Katelyn tried to speak, but heaved and gasped instead. What was it? Arista wondered. Then she realized. They were singing “Oh Little Town of Bethlehem.”
“Oh, for Christ’s sake.”
The Christmas service had progressed, Katelyn now sniffing and blowing in her accustomed way. Arista, after consoling her friend as best she could, found herself watching the religious rites somewhat like a traveler in a primitive, foreign country—fascinated but not awed, sometimes slightly amused as the preacher went on about Christ moving among us, or through us, or in us. Then to her surprise he said something that moved her. Something she would be embarrassed to repeat, and so she had, to this day, repressed it. Damn, she had said to herself as she responded to the sermon, as the tears welled up in her eyes. Not this, not now. But there had been a whisper.
The following Sunday, she was drawn back to the church—almost, it seemed, against her own will. The handsome minister spoke of Christ’s quiet, mysterious shepherding of lost souls. A whisper was one thing, but the possibility that she was being herded, like some fat sheep, into faith horrified Arista. Sheep were stupid. She was not a herd animal. She didn’t believe in souls. She was not yet ready to think of herself as lost. She did not wish to be found. She did not wish to be hooked, like a failing vaudeville comedienne, and dragged from the stage of secular life at the whim of a long-dead, gravely misunderstood rabbi. She had, after all, Clayton. Clayton, insubstantial as he was, represented her claim to a place in the rational, solid, sensual world. The real world.
Nevertheless, the Reverend Christian Davies, with his shock of snow-white hair and his shocking faith in the goodness of God, was making a formidable claim on her attention.
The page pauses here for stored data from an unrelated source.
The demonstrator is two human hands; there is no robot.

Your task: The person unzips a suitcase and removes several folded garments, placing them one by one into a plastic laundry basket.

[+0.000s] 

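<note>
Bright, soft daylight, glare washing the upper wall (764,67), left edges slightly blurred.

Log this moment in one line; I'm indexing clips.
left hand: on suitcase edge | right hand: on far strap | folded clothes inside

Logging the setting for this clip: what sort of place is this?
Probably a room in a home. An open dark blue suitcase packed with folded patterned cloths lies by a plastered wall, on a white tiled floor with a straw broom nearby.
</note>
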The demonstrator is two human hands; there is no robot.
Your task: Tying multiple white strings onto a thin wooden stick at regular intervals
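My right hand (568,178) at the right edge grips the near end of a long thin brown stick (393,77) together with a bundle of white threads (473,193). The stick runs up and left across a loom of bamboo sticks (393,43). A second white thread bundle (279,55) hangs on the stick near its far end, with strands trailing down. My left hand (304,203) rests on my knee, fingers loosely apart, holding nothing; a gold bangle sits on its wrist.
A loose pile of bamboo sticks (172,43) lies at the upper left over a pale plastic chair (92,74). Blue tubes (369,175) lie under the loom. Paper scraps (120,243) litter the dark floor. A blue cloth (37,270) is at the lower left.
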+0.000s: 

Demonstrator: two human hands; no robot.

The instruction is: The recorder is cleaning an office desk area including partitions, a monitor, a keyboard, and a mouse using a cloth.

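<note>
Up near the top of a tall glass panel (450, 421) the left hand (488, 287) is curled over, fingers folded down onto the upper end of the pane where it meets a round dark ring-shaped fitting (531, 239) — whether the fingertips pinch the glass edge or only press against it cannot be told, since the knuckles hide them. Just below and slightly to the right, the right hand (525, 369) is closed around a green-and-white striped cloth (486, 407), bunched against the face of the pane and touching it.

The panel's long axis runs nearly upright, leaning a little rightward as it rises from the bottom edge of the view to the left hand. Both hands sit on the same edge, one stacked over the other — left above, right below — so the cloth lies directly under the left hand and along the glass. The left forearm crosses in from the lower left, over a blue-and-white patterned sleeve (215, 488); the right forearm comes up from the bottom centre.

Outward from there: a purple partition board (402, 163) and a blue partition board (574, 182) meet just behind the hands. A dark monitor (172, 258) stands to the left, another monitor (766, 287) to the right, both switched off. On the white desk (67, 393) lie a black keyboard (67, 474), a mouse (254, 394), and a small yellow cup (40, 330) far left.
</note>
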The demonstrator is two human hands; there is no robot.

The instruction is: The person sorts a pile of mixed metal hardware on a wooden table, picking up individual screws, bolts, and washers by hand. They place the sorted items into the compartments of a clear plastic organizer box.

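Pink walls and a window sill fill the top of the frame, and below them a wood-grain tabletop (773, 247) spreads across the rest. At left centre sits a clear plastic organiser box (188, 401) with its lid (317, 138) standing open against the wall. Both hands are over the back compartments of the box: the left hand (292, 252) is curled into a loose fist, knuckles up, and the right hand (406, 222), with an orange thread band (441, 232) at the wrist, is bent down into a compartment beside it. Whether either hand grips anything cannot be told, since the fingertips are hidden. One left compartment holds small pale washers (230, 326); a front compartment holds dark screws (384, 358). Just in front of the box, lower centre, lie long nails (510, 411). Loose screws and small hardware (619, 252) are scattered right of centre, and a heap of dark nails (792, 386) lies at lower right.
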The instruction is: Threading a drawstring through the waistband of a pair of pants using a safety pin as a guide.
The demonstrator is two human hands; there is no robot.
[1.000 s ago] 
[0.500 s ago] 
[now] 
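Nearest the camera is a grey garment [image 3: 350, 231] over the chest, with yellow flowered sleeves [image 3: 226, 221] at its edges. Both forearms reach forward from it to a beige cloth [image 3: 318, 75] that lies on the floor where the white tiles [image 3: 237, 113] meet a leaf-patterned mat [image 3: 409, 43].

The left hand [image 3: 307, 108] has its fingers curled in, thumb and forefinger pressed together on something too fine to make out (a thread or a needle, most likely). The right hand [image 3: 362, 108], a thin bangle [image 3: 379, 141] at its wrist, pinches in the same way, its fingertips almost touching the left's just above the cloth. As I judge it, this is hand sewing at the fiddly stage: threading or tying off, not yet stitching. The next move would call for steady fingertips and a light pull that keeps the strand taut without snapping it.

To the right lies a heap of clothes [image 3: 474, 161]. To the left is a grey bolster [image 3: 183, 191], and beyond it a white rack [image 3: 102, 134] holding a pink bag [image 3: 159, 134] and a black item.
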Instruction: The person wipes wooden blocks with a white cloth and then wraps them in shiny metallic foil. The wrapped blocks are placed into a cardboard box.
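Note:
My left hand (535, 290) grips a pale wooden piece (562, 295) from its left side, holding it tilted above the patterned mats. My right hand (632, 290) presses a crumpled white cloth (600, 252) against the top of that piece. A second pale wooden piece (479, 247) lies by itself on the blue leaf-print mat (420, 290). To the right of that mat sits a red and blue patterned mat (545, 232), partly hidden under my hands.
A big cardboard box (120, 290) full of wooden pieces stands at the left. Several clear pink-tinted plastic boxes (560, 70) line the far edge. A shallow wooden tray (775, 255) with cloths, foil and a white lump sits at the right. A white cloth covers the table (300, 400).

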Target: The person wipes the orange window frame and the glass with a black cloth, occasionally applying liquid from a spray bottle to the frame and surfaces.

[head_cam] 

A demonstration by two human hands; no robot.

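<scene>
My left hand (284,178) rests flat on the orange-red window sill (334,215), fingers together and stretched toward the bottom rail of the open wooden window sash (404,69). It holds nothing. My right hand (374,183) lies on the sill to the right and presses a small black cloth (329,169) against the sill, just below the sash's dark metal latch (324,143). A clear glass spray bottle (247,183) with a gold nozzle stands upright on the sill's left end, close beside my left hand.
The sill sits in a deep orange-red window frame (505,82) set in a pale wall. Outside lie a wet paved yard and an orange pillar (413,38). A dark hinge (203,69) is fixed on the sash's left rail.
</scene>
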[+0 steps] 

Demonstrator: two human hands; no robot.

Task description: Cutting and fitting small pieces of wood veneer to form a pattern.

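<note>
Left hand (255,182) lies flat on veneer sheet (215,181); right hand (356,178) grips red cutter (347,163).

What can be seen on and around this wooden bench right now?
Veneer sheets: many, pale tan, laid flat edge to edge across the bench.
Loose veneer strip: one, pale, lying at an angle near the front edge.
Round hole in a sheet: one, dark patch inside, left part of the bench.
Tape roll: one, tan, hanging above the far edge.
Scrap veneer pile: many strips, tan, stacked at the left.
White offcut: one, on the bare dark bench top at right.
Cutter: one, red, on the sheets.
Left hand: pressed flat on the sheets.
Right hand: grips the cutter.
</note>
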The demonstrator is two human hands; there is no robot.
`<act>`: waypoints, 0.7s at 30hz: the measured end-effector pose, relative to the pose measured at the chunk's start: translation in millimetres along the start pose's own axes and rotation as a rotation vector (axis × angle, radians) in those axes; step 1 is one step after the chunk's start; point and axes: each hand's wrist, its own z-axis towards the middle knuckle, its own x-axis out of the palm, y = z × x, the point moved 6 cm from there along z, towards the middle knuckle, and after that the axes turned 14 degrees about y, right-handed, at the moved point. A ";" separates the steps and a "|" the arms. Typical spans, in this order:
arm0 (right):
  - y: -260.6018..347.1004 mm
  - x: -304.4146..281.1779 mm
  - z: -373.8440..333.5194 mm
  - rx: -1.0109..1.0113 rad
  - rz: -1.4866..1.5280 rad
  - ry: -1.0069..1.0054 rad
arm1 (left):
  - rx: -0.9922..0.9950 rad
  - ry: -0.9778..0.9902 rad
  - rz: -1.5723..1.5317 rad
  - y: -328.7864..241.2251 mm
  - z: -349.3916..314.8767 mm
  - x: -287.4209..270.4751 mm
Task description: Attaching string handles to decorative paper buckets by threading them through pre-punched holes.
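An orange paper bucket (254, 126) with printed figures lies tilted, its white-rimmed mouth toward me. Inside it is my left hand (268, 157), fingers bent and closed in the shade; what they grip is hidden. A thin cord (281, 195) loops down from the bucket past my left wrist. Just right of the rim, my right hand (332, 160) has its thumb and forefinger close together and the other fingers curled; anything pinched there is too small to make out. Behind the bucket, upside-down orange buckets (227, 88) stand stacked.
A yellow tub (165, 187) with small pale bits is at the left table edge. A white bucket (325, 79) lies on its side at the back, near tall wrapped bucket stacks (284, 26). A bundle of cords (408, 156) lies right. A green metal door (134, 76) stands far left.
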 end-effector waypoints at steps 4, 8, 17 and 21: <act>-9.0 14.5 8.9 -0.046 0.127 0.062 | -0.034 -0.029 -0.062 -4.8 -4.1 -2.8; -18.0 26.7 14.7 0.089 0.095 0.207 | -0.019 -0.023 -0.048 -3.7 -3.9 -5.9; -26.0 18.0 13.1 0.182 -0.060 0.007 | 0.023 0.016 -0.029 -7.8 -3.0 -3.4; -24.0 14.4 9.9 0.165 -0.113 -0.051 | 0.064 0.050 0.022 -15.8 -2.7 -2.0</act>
From childhood, she had been drawn to such men—to professors or activists or politicians—men who dared to stand up before other men and declare their beliefs. Men she could look up to. There were fewer and fewer such men as she got older and taller. But a preacher? A magician? Never! Well, not since her grandfather, who was, no doubt, the model on which all her other men were made. Grandpa Brainard, the Reverend Elam Brainard, had saved her from her father, the only saving she had ever wanted, or ever needed.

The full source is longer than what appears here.